Porter combines meticulous scholarship with an eye for telling details, the revealing and necessary details about Coltrane’s life and music that constantly open up new perspectives. There is no gratuitous quoting of literary figures irrelevant to Coltrane, or bizarre factoids (the attendance at a New York Museum of Modern Art Chagall show the year Coltrane’s classic quartet recorded at The Village Vanguard (see page 69 in Ratliff).
Though the price is still daunting……$150
There is a new Coltrane book out by Lewis Porter, Chris DeVito, David Wild, Yasuhiro Fujioka, and Wolf Schmaler.
Few jazz musicians have had the lasting influence or attracted as much scholarly study as John Coltrane. Yet, despite dozens of books, hundreds of articles, and his own recorded legacy, the “facts” about Coltrane’s life and work have never been definitely established. Well-known Coltrane biographer and jazz educator Lewis Porter has assembled an international team of scholars to write The John Coltrane Reference, an indispensable guide to the life and music of John Coltrane.
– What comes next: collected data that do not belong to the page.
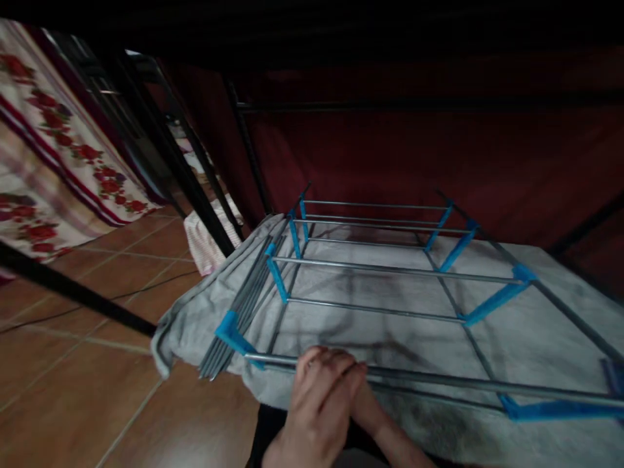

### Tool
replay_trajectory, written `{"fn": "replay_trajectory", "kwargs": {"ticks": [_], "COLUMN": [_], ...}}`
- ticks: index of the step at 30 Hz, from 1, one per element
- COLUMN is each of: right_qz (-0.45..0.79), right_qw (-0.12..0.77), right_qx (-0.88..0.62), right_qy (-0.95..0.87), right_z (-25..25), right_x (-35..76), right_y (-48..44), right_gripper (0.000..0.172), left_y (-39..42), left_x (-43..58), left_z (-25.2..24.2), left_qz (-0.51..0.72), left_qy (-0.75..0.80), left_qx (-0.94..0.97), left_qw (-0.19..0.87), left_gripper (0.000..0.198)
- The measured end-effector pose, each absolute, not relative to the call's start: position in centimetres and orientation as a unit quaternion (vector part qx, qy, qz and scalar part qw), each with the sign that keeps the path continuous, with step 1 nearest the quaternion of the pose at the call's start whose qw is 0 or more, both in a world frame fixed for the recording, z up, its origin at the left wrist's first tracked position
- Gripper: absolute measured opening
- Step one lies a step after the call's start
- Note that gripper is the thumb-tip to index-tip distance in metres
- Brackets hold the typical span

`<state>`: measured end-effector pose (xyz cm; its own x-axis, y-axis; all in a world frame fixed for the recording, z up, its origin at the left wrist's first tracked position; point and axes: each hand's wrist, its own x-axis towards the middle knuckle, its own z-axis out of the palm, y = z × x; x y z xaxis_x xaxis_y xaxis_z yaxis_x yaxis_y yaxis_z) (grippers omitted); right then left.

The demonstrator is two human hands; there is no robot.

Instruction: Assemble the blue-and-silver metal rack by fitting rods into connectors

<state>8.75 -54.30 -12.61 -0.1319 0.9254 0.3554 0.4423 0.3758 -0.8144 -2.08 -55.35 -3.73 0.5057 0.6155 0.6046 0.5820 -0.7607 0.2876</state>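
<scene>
A frame of grey metal tubes [400, 268] joined by blue plastic connectors [492, 305] lies on a grey cloth. My left hand [319, 403] is closed at the nearest metal tube [439, 380], its fingers bent over the top. Close against it, my right hand [359, 387] is closed at the same tube, and my left hand covers most of its fingers. A bundle of loose grey tubes [244, 309] rests beside the frame's left end, behind a blue corner connector [236, 333].
The grey cloth [195, 338] hangs over the left edge. Dark metal bars [88, 292] stand at the left, over a tiled floor [121, 396] with a thin cable. A flowered cloth [63, 143] hangs at far left. Dark red fabric [390, 149] closes off the back.
</scene>
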Motion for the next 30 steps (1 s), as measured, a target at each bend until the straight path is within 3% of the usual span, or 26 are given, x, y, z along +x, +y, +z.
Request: {"fn": "replay_trajectory", "kwargs": {"ticks": [4,6,8,12,15,19,30], "right_qz": [0.496,0.559,0.568,0.573,0.578,0.582,0.598], "right_qw": [0.474,0.48,0.484,0.491,0.5,0.51,0.514], "right_qx": [-0.429,-0.421,-0.421,-0.424,-0.425,-0.427,-0.418], "right_qy": [-0.587,-0.53,-0.515,-0.501,-0.486,-0.467,-0.451], "right_z": [-12.5,-12.0,-11.5,-11.5,-11.9,-12.1,-11.4], "right_x": [9.2,9.5,9.6,9.4,9.2,9.1,9.0], "right_y": [-53.8,-53.8,-54.0,-54.1,-54.0,-53.9,-54.0], "right_gripper": [0.036,0.038,0.038,0.037,0.037,0.039,0.037], "left_y": [-55.0,-54.1,-52.8,-51.2,-50.9,-50.5,-50.0], "left_x": [-9.6,-12.1,-13.8,-15.1,-15.4,-16.2,-16.6], "left_z": [-3.2,-3.8,-4.8,-6.8,-7.9,-9.6,-12.6], "left_qz": [0.529,0.59,0.626,0.565,0.496,0.483,0.504], "left_qy": [0.527,0.601,0.624,0.6,0.581,0.554,0.539], "left_qx": [0.66,0.536,0.465,0.474,0.517,0.547,0.557], "left_qw": [-0.088,-0.055,0.06,0.31,0.386,0.401,0.38], "left_gripper": [0.028,0.025,0.036,0.052,0.047,0.036,0.047]}}
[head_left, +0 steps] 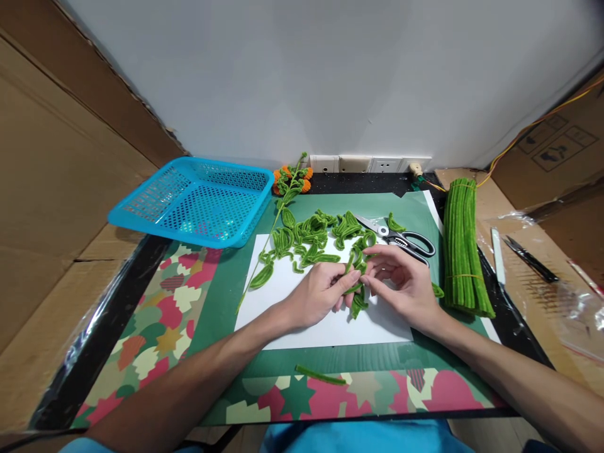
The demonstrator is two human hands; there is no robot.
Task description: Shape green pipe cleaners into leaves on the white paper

The John Coltrane Reference features a a day-by-day chronology, which extends from 1926-1967, detailing Coltrane’s early years and every live performance given by Coltrane as either a sideman or leader, and a discography offering full session information from the first year of recordings, 1946, to the last, 1967. The appendices list every film and television appearance, as well as every recorded interview. Richly illustrated with over 250 album covers and photos from the collection of Yasuhiro Fujioka, The John Coltrane Reference will find a place in every major library supporting a jazz studies program, as well as John Coltrane enthusiasts.
At a whopping $150 for 608 pages, is this a must own for Coltrane nuts?
One of the greatest pianists, Oscar Peterson, died today. I was lucky to see him once in concert. Amazing. He was probably around 75 at the time. He made it look easy. He will be missed.